=== What is required ===
Reproduce the data below in full. Nothing should differ from the original.

=== Given information ===
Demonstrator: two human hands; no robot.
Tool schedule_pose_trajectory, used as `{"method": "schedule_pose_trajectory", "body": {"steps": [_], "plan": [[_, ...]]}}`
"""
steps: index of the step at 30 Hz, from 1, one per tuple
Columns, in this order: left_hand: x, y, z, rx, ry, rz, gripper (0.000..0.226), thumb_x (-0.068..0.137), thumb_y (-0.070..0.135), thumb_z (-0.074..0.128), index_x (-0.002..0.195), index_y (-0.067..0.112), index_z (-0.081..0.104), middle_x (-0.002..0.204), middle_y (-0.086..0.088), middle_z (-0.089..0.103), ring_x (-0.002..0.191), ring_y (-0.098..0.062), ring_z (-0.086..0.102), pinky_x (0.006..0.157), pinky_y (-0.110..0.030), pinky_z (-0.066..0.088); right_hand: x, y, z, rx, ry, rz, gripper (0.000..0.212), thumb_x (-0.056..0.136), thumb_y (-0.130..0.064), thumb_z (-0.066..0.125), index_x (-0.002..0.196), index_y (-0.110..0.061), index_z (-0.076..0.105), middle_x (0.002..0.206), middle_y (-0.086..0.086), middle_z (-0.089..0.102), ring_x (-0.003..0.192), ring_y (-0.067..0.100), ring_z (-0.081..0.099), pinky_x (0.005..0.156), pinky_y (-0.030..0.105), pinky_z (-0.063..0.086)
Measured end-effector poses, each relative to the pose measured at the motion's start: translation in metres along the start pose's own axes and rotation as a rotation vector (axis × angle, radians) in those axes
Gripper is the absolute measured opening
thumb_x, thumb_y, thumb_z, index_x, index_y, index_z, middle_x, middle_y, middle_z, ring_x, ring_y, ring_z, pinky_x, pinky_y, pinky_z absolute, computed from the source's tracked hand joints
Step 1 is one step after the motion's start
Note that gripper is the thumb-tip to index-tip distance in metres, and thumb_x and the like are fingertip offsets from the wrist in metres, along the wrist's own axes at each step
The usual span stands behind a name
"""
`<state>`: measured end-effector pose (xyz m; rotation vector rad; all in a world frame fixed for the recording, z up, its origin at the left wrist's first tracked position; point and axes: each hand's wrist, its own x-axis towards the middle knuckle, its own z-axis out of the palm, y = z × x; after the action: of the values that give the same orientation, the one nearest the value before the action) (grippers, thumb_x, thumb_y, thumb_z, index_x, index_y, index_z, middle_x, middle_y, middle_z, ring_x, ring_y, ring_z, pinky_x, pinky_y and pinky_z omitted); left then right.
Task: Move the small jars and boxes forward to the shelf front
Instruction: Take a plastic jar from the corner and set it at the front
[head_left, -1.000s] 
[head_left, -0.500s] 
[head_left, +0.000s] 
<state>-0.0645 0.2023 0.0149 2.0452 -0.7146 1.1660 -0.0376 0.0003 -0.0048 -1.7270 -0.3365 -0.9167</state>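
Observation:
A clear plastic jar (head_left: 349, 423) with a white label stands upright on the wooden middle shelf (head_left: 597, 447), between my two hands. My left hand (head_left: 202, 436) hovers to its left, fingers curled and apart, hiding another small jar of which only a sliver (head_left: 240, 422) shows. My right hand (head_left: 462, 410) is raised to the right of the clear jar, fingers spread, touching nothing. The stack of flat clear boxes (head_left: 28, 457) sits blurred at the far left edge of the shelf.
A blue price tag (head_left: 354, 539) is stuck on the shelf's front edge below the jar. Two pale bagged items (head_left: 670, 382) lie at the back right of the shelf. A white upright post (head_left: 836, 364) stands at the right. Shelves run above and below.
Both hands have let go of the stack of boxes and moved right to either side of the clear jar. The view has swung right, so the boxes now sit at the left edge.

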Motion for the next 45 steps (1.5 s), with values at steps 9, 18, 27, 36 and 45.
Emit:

=== Completed task ===
Demonstrator: two human hands; no robot.
Tool schedule_pose_trajectory, used as `{"method": "schedule_pose_trajectory", "body": {"steps": [_], "plan": [[_, ...]]}}`
"""
steps: index of the step at 30 Hz, from 1, one per tuple
Columns, in this order: left_hand: x, y, z, rx, ry, rz, gripper (0.000..0.226), thumb_x (-0.068..0.137), thumb_y (-0.070..0.135), thumb_z (-0.074..0.128), index_x (-0.002..0.195), index_y (-0.067..0.112), index_z (-0.081..0.104), middle_x (-0.002..0.204), middle_y (-0.086..0.088), middle_z (-0.089..0.103), ring_x (-0.002..0.191), ring_y (-0.098..0.062), ring_z (-0.086..0.102), pinky_x (0.006..0.157), pinky_y (-0.110..0.030), pinky_z (-0.066..0.088); right_hand: x, y, z, rx, ry, rz, gripper (0.000..0.212), thumb_x (-0.056..0.136), thumb_y (-0.130..0.064), thumb_z (-0.066..0.125), index_x (-0.002..0.196), index_y (-0.110..0.061), index_z (-0.076..0.105), middle_x (0.002..0.206), middle_y (-0.086..0.086), middle_z (-0.089..0.102), ring_x (-0.003..0.192), ring_y (-0.067..0.100), ring_z (-0.081..0.099), pinky_x (0.005..0.156), pinky_y (-0.030..0.105), pinky_z (-0.063..0.086)
Measured end-effector poses, each relative to the pose measured at the motion's start: translation in metres along the start pose's own axes and rotation as a rotation vector (axis × angle, radians) in those axes
Gripper is the absolute measured opening
thumb_x, thumb_y, thumb_z, index_x, index_y, index_z, middle_x, middle_y, middle_z, ring_x, ring_y, ring_z, pinky_x, pinky_y, pinky_z absolute, computed from the source's tracked hand joints
Step 1 is one step after the motion's start
Note that gripper is the thumb-tip to index-tip distance in metres, and thumb_x and the like are fingertip offsets from the wrist in metres, along the wrist's own axes at each step
The usual span stands behind a name
"""
`<state>`: measured end-effector pose (xyz m; rotation vector rad; all in a world frame fixed for the recording, z up, its origin at the left wrist's first tracked position; point and axes: each hand's wrist, its own x-axis towards the middle knuckle, its own z-axis out of the palm, y = z × x; after the action: of the values that give the same orientation, the one nearest the value before the action) (grippers, thumb_x, thumb_y, thumb_z, index_x, index_y, index_z, middle_x, middle_y, middle_z, ring_x, ring_y, ring_z, pinky_x, pinky_y and pinky_z omitted); left then right.
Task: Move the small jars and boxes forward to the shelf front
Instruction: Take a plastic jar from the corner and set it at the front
[head_left, -1.000s] 
[head_left, -0.500s] 
[head_left, +0.000s] 
<state>-0.0645 0.2023 0.0149 2.0452 -0.7146 1.1660 -0.0376 0.0003 -0.0048 -1.7270 -0.3365 -0.9167</state>
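Observation:
A clear plastic jar (head_left: 349, 423) with a white label stands upright on the wooden middle shelf (head_left: 597, 447), between my two hands. My left hand (head_left: 202, 436) hovers to its left, fingers curled and apart, hiding another small jar of which only a sliver (head_left: 240, 422) shows. My right hand (head_left: 462, 410) is raised to the right of the clear jar, fingers spread, touching nothing. The stack of flat clear boxes (head_left: 28, 457) sits blurred at the far left edge of the shelf.
A blue price tag (head_left: 354, 539) is stuck on the shelf's front edge below the jar. Two pale bagged items (head_left: 670, 382) lie at the back right of the shelf. A white upright post (head_left: 836, 364) stands at the right. Shelves run above and below.
Both hands have let go of the stack of boxes and moved right to either side of the clear jar. The view has swung right, so the boxes now sit at the left edge.
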
Motion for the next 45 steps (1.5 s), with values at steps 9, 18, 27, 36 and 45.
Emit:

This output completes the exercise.